Short-cuts 51, par Nina Rendulic


semaine du 9 / 1 / 17

"Une grande loupe posée entre son corps et nos regards…"


David Bowie est mort et un silence pesant et blanc se niche parmi ces mots mortels. Un moment de grâce : le soleil éparpille des paillettes dorées sur des pavés luisants de la neige qui fond de la neige qui tarde de la neige imaginaire tandis que je lis une lettre d’amour d’un autre siècle écrite en langue étrangère.

David Bowie est mort et personne ne regarde les magnolias comme je les regarde en mars 2016 près du lac. Les arbres seront bientôt en fleurs mais plus jamais le même regard posé sur le mistral qui casse les pétales.
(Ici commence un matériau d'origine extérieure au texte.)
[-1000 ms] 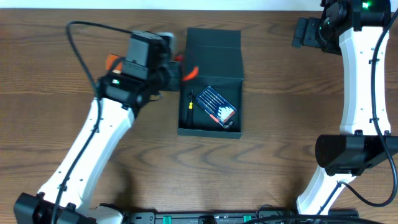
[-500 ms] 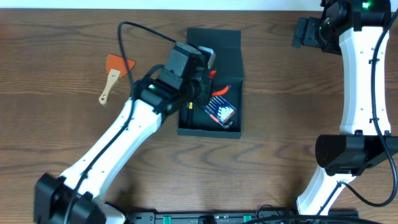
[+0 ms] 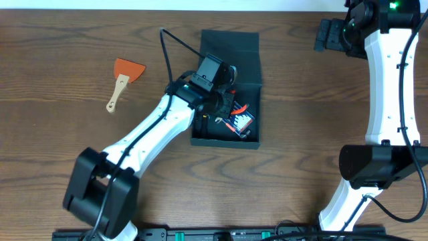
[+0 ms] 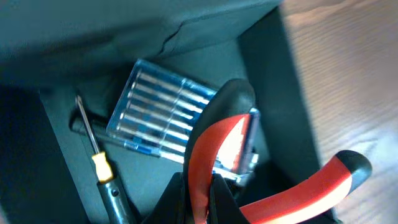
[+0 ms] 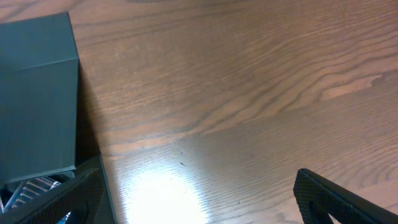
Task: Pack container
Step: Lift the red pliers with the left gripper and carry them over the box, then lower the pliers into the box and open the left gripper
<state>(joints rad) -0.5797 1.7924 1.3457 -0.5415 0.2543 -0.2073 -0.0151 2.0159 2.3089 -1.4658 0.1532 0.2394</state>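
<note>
The container (image 3: pixel 224 142) sits open on the desk (image 3: pixel 301 134), towards the far edge and a little left of centre. Its flap lid (image 3: pixel 229 45) is folded back on the far side. A clear blue drill-bit case (image 4: pixel 158 118) lies at an angle on the floor of the box. A slim screwdriver (image 4: pixel 99 168) with a black handle and a yellow band lies just beside the case along the left wall.

The left tool (image 3: pixel 221 100) reaches into the box from the left and is clamped on the red-handled pliers (image 4: pixel 214 155). One red handle is pinched between its fingers and the other sticks out to the side. The pliers hang over the drill-bit case, and I cannot tell whether they touch it.

An orange-bladed scraper (image 3: pixel 122 79) with a pale wooden handle lies on the desk, well to the left of the box. The right tool (image 3: pixel 326 35) hangs near the far right corner, well apart from the box, with its fingers spread wide and nothing between them.
</note>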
On avance etc. (Que faire de son corps après un enterrement ?) C’est absurde, parfois.

David Bowie est mort et ce n’est qu’un détail parmi tous les détails du cœur qui se répand en cercles concentriques (ils sont ensemble mais jamais il ne se toucheront). Puis d’autres voix viendront : par exemple dans la poussière des souvenirs obliques et heureux de Berlin.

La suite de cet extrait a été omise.